(Full disclosure: Baker Books provided me with a free copy of this book in exchange for a review. I am under no obligation to give a favorable review.)
Main Idea of the Book
In The Atheist’s Fatal Flaw, Norman L. Geisler and Daniel J. McCoy seek to point out inconsistencies in atheist’s arguments against the Christian God’s existence. Namely, they point to the contradiction between atheist’s claims that if the Christian God were real, he would have to do something to stop moral evil and the idea what God has done to prevent moral evil is in fact immoral because it violates human freedom. These ideas contradict one another because the atheist on one hand insists that a good god would prevent evil in a way that would logically limit human freedom while at the same time insisting that a good god should do nothing to limit human freedom. It is an inconsistency that cannot sustain itself, and Geisler and McCoy believe that an intellectually honest atheist would have to back away from one side or other of the argument. The authors, also, point out that what atheists deny a good god should do, they believe is acceptable when done by society.
Strengths of the Book
The authors believe that to argue against a position they must be able to state the opponent’s argument in a way their opponent would find acceptable. There are no straw man arguments in the book. The authors extensively quote atheists and take pains to state their views accurately. It is refreshingly to see a polemical issue approached in this way.

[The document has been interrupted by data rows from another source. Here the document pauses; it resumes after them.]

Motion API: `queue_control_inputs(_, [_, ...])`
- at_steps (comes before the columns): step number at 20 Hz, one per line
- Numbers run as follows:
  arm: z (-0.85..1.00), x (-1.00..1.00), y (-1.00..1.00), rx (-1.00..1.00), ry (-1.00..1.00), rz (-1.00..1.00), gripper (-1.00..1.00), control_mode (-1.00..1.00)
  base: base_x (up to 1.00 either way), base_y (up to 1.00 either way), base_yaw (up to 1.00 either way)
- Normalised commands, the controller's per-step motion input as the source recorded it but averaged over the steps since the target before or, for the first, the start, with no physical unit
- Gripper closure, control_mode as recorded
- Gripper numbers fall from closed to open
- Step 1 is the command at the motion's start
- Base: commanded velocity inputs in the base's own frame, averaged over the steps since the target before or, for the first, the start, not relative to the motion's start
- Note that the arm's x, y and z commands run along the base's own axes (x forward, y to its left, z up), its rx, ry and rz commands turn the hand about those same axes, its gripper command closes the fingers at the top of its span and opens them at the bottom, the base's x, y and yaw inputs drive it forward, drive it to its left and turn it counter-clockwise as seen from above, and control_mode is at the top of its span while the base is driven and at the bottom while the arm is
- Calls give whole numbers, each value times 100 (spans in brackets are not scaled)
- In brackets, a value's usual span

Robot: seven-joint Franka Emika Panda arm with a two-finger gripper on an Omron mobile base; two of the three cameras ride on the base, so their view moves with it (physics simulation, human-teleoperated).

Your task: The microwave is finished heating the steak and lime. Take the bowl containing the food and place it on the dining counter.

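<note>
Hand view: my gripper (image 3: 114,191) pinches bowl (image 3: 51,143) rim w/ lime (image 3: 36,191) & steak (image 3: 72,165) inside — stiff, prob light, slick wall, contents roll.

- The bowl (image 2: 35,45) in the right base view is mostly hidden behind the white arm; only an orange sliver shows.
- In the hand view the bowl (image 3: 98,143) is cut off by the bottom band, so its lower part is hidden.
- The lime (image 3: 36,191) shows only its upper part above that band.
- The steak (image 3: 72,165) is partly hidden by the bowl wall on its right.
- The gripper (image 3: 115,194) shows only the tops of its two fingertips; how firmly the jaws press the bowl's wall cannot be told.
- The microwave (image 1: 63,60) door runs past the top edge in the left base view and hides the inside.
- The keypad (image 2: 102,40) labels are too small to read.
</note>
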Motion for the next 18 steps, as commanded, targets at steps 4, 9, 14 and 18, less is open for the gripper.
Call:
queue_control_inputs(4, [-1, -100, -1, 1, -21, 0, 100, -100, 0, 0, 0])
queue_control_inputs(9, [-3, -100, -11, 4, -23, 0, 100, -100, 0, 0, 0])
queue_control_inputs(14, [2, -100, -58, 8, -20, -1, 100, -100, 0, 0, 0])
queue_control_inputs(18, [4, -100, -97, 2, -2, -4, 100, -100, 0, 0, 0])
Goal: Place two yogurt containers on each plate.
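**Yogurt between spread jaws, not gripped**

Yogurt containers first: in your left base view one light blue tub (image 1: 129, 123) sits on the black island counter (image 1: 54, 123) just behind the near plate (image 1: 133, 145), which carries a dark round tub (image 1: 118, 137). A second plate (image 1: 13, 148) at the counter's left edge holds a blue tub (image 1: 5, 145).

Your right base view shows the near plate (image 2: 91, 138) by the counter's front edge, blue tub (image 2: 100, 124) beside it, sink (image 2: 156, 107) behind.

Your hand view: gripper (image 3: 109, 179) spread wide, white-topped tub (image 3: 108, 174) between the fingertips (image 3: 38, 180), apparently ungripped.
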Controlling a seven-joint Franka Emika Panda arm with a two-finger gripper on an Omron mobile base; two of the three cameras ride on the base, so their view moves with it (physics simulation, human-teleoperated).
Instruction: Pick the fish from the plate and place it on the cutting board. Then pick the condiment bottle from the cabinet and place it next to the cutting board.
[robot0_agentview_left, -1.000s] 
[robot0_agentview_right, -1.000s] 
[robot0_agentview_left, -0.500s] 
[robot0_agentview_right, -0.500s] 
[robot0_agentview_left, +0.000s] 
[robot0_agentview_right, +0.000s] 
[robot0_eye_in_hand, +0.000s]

Another strength of the book is that the author’s state the scope and limits of their arguments clearly at the beginning of the book. Too many Christians pursue or think they have an argument that will shatter all atheist opposition. Geisler and McCoy do not claim to have that argument. Rather, they seek to equip their readers with the skills to recognize inconsistencies in the arguments of atheists. Christians can hope by pointing out such flaws that perhaps their atheist friend might be honest enough to doubt his or her own skepticism.
Weaknesses of the Book
Some readers may have the idea from ‘fatal flaw’ that this book will give the argument that shatters the atheist’s system. If such an argument existed, someone would have already wrote that book. Christian readers should know that no one comes to Christ apart from the Holy Spirit. The reader should not want more than what the authors offer. The arguments in the book are a place to stand one’s ground and coherently reply in a manner that hopefully will make the atheist more open to the Christian argument. The title perhaps should have been different but only because some readers may misunderstand the meaning. However, the title is correct in that the atheist’s argument against God’s existence fails due to the inconsistencies that Geisler and McCoy point out.
Another weakness is that certain sections of the book is not accessible to some readers. Readers who are unfamiliar with apologetics and philosophical arguments could feel frustrated in sections. However, most of the book is accessible to the average Christian, far more so that many apologetic books.
I recommend this book to Christians in settings where they interact with atheists or to people struggling with doubts about these issues. Geisler and McCoy give an excellent and brief counter to some of the arguments that atheists make.